Work instructions: Write out each line of the material below exactly as given.
════
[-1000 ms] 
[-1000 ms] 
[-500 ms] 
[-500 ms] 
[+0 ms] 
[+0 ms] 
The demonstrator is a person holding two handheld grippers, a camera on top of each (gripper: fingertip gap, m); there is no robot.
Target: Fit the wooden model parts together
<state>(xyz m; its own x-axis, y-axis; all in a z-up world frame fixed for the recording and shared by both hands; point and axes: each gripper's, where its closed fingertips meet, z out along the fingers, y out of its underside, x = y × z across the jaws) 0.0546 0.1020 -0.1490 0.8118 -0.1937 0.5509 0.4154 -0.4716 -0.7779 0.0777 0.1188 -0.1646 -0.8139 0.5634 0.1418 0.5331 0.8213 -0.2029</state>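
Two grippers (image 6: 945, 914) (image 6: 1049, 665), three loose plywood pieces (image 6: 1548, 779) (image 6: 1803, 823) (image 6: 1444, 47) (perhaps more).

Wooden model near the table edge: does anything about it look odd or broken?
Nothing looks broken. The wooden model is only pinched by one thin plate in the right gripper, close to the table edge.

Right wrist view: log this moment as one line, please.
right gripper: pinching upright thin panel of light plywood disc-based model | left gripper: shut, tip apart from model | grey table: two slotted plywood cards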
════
Response for this exercise:
[-1000 ms] 
[-1000 ms] 
[-500 ms] 
[-500 ms] 
[+0 ms] 
[+0 ms] 
The demonstrator is a person holding two handheld grippers, a camera on top of each (gripper: fingertip gap, m); there is no robot.
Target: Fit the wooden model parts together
<state>(xyz m; its own x-axis, y-axis; all in a z-up world frame fixed for the recording and shared by both hands; point and axes: each gripper's, where its closed fingertips meet, z out along the fingers, y out of its underside, x = y × z across the jaws) 0.0546 0.1020 -0.1490 0.8118 -0.1937 0.5509 0.4154 -0.4716 -0.7779 0.0777 0.1188 -0.1646 -0.8139 0.5634 0.1418 0.5331 0.8213 -0.2029</state>
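Two grippers (image 6: 945, 914) (image 6: 1049, 665), three loose plywood pieces (image 6: 1548, 779) (image 6: 1803, 823) (image 6: 1444, 47) (perhaps more).

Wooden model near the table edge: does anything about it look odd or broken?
Nothing looks broken. The wooden model is only pinched by one thin plate in the right gripper, close to the table edge.

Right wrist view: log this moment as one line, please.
right gripper: pinching upright thin panel of light plywood disc-based model | left gripper: shut, tip apart from model | grey table: two slotted plywood cards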

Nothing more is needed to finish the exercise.